» **What the task asks**
Among the lines of data below, reproduce only those from the one with "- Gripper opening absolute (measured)" through the one with "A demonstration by", exactly as they stand, both ends included.

= = = =

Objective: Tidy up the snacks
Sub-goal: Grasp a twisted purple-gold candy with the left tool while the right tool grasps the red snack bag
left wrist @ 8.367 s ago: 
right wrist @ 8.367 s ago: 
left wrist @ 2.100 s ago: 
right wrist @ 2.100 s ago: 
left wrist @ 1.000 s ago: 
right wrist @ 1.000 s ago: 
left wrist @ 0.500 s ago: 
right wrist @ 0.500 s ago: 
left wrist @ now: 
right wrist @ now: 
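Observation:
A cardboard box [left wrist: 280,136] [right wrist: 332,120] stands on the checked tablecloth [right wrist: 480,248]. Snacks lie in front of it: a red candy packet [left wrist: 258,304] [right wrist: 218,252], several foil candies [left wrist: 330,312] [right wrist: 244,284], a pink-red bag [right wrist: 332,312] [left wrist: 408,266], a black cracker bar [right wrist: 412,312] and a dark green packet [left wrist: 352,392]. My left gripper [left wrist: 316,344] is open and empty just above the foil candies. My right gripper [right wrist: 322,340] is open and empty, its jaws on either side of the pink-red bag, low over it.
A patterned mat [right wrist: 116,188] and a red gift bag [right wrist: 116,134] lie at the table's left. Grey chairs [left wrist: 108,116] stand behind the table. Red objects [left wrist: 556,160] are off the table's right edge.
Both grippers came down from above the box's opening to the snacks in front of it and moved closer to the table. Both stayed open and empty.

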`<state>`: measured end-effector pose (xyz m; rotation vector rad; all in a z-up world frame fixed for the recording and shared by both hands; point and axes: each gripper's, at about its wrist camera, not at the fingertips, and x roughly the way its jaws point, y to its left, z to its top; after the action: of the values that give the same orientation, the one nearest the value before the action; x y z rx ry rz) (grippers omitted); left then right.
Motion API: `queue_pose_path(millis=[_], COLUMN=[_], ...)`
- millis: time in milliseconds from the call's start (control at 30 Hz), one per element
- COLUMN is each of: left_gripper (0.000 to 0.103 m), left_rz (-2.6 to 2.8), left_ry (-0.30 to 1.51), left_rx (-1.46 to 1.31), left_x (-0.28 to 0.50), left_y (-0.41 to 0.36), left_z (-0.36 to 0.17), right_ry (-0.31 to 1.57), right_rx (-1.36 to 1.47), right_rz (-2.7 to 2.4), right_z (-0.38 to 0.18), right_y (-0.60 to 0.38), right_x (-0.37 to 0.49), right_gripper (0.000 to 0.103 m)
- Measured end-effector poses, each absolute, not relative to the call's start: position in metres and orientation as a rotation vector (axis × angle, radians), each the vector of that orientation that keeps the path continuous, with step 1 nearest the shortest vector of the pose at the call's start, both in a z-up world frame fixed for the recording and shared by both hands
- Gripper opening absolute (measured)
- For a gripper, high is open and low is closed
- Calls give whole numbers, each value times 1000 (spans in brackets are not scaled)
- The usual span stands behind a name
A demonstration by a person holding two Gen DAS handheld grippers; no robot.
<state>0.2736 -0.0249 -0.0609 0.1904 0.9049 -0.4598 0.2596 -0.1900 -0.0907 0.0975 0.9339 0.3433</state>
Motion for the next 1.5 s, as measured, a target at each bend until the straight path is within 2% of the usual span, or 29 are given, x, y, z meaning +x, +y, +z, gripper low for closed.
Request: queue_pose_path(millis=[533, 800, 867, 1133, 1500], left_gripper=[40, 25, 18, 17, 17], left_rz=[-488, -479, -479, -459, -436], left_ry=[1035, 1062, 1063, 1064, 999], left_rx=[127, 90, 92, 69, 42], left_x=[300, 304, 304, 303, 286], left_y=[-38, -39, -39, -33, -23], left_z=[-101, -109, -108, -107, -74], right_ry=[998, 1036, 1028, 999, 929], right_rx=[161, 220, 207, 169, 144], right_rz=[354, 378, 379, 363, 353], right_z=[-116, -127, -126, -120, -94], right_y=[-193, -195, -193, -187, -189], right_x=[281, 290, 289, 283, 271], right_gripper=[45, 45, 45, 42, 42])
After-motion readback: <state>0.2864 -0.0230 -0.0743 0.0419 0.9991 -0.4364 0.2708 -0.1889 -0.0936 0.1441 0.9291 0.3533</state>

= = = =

» **Answer to this problem**
- Gripper opening absolute (measured)
- For a gripper, high is open and low is closed
- Calls give whole numbers, each value times 1000 (spans in brackets are not scaled)
- The usual span stands behind a name
A demonstration by a person holding two Gen DAS handheld grippers; no robot.

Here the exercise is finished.